Home page Conference / Award Ceremony
  • Technical Program
  • Speakers
  • Panels
  • Social Events
  • Call for Papers
  • Tech. Program Committee

  • The 1999 ACM SIGMOBILE award for Outstanding Contributions to Research on Mobility of Systems, Users, Data, and Computing went to Dr. Mark D. Weiser, the Chief Technology Officer of Xerox Palo Alto Research Center (PARC). The award was given in recognition of Dr. Weiser's numerous contributions and visionary leadership in the field of Ubiquitous Computing.

    This award is given by ACM SIGMOBILE to recognize an individual who has made significant and lasting contribution to the research on mobile communications and wireless networking. The contribution can be a single event or a life-time of achievement.

    Principal Nominating Statement for Dr. Mark D. Weiser

    Principal Nominator:
    Prof. Randy H. Katz
    United Microelectronics Corporation Distinguished Professor and Chair
    Electrical Engineering and Computer Science Department
    University of California, Berkeley
    Berkeley, CA 94720-1770
    E-mail: randy @

    Dr. Roy Want
    Area Manager, Embedded Systems
    Xerox Palo Alto Research Center
    3333 Coyote Hill Rd.
    Palo Alto, CA 94304
    E-mail: want @

    Dr. Victor Bahl
    Systems and Networking Research Group
    Microsoft Research
    One Microsoft Way
    Redmond, WA 98052-6399
    E-mail: bahl @

    Prof. Leonard Kleinrock
    Computer Science Department
    University of California, Los Angeles
    Los Angeles, CA 90095-1596
    E-mail: lk @

    Prof. David B. Johnson
    Computer Science Department
    Carnegie Mellon University
    5000 Forbes Avenue
    Pittsburg, PA 15213-3891
    E-mail: dbj @

    Mark Weiser is a true visionary and leader of mobile computing, and is the most deserving individual for receiving the SIGMOBILE Outstanding Contribution Award this year. His contributions to the field are legion, and his recognition by the research community is long overdue.
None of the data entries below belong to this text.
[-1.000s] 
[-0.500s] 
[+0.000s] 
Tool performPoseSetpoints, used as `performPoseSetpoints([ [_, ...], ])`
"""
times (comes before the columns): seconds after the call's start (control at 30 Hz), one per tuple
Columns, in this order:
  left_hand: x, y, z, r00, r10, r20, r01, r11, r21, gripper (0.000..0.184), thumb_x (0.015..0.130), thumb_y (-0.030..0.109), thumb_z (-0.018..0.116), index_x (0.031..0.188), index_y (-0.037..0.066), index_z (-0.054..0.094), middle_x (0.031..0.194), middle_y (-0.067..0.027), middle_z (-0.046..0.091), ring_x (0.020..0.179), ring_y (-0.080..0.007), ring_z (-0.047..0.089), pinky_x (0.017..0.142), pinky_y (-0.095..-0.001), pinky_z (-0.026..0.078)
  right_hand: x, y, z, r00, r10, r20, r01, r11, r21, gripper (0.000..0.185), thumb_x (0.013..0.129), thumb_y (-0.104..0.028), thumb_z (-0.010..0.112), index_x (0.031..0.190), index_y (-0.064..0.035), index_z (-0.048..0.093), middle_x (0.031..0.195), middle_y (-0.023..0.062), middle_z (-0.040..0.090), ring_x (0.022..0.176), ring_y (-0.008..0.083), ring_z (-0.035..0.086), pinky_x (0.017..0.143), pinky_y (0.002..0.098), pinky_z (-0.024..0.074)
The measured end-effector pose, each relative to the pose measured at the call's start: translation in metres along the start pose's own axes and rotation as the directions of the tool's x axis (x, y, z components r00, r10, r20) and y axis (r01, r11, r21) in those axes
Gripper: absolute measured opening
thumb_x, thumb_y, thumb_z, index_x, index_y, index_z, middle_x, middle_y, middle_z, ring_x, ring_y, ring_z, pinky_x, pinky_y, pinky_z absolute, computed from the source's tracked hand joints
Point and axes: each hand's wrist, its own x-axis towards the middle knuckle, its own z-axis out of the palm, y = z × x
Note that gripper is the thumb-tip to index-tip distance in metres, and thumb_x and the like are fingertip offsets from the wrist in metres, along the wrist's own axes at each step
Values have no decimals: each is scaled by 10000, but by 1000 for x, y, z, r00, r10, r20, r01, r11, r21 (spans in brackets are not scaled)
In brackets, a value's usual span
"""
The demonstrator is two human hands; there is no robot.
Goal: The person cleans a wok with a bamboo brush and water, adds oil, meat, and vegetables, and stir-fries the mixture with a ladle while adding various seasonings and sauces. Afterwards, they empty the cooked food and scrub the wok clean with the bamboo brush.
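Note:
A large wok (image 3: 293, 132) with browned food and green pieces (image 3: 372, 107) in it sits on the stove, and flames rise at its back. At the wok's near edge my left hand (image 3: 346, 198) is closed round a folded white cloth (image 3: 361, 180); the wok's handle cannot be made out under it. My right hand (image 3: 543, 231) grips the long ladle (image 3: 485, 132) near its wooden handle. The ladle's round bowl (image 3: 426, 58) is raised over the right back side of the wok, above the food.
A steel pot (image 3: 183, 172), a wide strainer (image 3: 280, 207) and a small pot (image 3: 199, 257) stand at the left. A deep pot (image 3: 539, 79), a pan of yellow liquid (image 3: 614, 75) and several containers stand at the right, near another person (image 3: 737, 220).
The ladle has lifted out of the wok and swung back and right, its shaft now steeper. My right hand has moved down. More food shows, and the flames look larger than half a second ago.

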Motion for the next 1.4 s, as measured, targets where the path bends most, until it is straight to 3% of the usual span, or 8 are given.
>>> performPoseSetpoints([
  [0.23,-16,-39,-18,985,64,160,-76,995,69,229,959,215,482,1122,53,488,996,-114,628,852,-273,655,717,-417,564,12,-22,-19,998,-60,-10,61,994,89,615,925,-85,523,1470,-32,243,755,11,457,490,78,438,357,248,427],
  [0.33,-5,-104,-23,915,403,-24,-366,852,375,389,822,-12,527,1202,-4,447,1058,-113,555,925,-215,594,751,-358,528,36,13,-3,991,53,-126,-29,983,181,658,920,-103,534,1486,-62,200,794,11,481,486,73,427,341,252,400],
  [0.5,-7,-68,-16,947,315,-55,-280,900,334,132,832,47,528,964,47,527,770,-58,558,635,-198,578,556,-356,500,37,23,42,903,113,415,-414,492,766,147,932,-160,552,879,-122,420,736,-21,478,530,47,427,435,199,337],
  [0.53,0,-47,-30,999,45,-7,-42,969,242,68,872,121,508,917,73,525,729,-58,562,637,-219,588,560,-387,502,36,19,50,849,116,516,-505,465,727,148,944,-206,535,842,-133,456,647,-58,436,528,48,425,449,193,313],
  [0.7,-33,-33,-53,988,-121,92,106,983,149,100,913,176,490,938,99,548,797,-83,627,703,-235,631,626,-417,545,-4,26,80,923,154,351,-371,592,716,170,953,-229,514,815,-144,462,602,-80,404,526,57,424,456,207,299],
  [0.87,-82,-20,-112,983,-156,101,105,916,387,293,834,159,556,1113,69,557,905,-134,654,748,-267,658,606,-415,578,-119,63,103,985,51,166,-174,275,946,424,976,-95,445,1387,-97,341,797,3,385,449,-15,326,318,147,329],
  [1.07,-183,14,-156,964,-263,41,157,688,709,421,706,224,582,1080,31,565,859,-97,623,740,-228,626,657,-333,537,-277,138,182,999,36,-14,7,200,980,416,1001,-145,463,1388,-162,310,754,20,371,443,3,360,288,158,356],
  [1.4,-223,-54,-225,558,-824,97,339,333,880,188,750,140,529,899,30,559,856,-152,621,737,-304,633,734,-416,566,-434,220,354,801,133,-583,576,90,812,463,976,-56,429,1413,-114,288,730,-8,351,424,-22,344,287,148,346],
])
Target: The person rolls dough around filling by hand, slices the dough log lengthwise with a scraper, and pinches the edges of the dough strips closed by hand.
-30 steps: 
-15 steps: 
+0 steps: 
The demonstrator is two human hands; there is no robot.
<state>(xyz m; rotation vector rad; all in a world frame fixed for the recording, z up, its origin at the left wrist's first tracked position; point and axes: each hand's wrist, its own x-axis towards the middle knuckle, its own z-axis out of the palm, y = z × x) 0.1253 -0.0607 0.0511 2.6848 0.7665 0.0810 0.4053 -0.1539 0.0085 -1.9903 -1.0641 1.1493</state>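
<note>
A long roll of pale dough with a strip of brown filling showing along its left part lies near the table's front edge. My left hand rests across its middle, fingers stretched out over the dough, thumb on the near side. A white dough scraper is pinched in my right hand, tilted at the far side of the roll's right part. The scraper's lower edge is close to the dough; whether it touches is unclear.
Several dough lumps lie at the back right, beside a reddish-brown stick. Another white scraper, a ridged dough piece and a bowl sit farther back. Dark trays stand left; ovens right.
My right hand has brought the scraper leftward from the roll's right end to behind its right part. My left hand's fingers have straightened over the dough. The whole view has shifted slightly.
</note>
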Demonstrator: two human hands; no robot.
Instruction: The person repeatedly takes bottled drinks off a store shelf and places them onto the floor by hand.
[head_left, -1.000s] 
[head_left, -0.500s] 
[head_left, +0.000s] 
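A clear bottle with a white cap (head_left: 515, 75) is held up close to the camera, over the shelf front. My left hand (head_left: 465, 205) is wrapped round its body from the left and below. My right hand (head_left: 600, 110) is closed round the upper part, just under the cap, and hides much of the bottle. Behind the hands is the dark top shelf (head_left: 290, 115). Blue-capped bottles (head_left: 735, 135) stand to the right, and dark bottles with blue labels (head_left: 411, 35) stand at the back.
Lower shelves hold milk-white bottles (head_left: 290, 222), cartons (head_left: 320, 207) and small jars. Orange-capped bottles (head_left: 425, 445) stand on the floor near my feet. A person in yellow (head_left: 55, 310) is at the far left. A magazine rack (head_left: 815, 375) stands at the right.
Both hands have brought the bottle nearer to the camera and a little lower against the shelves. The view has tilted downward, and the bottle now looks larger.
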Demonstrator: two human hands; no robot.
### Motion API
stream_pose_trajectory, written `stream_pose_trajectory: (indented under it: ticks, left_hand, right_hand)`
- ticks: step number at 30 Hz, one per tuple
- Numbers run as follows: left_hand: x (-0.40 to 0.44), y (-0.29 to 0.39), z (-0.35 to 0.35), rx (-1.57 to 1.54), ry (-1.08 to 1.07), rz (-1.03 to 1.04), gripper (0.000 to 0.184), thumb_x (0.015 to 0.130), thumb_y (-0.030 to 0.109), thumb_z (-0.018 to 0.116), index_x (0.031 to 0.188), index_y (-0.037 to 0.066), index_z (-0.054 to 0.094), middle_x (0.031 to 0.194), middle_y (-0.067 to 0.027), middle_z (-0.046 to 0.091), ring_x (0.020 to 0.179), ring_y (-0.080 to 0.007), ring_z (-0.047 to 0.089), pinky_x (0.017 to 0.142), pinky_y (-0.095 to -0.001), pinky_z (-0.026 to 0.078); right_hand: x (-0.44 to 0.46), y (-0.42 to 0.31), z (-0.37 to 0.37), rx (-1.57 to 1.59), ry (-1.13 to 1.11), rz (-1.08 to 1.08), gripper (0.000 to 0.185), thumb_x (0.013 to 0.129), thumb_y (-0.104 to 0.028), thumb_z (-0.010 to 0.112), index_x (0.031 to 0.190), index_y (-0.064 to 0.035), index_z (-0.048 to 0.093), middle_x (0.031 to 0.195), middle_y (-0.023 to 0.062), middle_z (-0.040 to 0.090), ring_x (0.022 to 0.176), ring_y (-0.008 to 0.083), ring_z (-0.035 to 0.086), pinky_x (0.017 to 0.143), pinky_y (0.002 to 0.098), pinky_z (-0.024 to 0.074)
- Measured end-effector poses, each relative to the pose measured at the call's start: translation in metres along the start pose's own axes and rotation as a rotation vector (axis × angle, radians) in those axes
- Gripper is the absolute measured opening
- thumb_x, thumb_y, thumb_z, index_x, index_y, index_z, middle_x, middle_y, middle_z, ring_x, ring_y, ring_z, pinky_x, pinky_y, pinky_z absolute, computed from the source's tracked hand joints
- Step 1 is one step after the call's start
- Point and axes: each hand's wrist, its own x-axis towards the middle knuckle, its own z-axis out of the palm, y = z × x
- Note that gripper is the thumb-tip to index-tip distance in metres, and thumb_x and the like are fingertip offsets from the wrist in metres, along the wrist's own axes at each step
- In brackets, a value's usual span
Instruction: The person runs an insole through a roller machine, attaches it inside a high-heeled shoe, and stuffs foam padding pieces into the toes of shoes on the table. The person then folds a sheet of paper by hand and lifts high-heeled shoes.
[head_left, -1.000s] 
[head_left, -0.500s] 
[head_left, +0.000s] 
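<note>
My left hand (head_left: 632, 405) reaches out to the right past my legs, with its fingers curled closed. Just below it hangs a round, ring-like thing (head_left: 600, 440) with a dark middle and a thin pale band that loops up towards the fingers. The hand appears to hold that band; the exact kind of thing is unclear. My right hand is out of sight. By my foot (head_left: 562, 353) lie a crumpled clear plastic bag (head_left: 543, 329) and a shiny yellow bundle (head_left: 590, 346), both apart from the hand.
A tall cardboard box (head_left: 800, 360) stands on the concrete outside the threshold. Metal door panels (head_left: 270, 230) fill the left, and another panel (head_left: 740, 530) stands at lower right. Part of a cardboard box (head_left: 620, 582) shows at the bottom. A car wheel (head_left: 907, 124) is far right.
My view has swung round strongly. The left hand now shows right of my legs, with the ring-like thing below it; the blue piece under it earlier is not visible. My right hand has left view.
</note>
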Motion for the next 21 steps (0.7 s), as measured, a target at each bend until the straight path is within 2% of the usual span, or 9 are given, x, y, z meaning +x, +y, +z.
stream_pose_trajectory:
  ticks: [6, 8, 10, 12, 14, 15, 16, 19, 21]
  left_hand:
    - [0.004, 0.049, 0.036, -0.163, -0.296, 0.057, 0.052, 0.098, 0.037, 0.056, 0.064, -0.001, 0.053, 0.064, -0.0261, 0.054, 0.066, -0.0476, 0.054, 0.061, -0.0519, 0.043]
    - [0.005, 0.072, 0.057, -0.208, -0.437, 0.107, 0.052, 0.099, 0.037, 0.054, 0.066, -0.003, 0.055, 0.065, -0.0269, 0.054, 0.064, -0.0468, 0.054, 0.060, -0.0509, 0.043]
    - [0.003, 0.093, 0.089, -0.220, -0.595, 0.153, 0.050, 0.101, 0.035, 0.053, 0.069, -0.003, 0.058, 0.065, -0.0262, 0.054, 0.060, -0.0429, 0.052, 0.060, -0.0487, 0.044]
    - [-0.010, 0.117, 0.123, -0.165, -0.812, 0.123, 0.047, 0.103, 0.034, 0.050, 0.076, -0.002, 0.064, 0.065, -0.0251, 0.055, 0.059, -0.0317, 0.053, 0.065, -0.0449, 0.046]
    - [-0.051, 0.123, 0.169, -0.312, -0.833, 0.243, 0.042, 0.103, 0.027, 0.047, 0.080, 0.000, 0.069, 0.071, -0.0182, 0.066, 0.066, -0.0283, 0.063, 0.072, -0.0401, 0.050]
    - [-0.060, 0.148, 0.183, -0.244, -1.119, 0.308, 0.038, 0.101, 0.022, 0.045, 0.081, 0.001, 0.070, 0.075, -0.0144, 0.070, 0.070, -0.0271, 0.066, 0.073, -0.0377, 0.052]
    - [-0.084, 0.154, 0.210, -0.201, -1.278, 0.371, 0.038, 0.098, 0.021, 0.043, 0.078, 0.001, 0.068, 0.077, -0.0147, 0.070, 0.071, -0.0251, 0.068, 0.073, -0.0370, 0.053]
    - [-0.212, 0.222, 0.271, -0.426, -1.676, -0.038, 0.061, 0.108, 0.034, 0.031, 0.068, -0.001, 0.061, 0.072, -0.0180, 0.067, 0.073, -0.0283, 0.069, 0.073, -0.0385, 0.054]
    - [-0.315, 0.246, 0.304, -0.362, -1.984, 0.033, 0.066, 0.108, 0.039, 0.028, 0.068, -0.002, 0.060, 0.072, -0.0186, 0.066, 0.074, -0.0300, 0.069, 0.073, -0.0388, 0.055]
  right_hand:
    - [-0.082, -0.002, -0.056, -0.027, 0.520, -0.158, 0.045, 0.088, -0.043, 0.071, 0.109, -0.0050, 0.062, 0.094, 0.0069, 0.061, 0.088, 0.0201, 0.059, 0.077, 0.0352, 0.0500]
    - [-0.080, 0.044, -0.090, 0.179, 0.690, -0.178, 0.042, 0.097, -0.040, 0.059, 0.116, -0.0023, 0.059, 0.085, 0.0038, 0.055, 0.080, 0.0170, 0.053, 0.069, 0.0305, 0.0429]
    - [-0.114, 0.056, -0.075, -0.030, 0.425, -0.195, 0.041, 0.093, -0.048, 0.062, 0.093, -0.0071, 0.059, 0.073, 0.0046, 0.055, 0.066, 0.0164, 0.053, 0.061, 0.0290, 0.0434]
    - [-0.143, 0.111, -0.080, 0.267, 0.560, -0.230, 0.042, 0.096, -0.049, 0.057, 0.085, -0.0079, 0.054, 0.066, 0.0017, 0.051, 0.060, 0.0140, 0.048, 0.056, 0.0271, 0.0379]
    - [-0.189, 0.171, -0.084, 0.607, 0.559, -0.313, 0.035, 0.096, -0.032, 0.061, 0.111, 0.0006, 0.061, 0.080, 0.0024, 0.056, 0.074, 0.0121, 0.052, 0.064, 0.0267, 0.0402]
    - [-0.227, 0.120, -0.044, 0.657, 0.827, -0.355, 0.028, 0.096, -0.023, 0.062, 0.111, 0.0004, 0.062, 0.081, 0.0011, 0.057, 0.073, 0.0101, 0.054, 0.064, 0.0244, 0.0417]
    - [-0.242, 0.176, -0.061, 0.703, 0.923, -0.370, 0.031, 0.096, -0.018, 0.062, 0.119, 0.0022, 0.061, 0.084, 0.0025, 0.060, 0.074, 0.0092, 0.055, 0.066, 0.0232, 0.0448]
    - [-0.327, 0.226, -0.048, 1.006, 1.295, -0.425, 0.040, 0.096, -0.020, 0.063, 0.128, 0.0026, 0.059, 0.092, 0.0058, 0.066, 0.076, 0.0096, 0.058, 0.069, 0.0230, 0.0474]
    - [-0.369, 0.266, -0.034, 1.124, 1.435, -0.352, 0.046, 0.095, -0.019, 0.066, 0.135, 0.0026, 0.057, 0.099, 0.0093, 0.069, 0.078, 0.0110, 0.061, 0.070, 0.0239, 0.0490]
    Mark was the first computer science researcher to see the opportunities for computer science to make significant contributions in mobile computing. He coined the term "ubiquitous computing" to describe an environment of pervasive computing devices interconnected via wireless networks. His papers on ubiquitous computing, in particular, "The Computer for the Twenty-First Century," Scientific American, Vol. 265, No. 3, (September 1991), pp. 94-104, and "Some Computer Science Issues in Ubiquitous Computing," Communications of the ACM, Vol. 36, No. 7, (July 1993), pp. 75-84, are true classics of the field. They are required reading for anyone entering the field.

    Through his inspiring technical vision, effective evangelism, and strong leadership, he inspired an entire generation of computer scientists to tackle the hardest problems of mobile computing and wireless networking. He lead the renaissance of the Xerox Palo Alto Research Center, remaking it as a world leading center in the mobile computing field. In the grandest tradition of PARC, he led a large team of researchers in the design, implementation, deployment, and evaluation of several generations of leading mobile computing technologies and systems.

    His impact went far beyond Xerox PARC. For example, he has been a valued participant in the research retreats of a large number of projects at Berkeley, from RAID to IRAM. He has been a friendly and constructive critic, and a committed mentor to many more junior researchers and graduate students.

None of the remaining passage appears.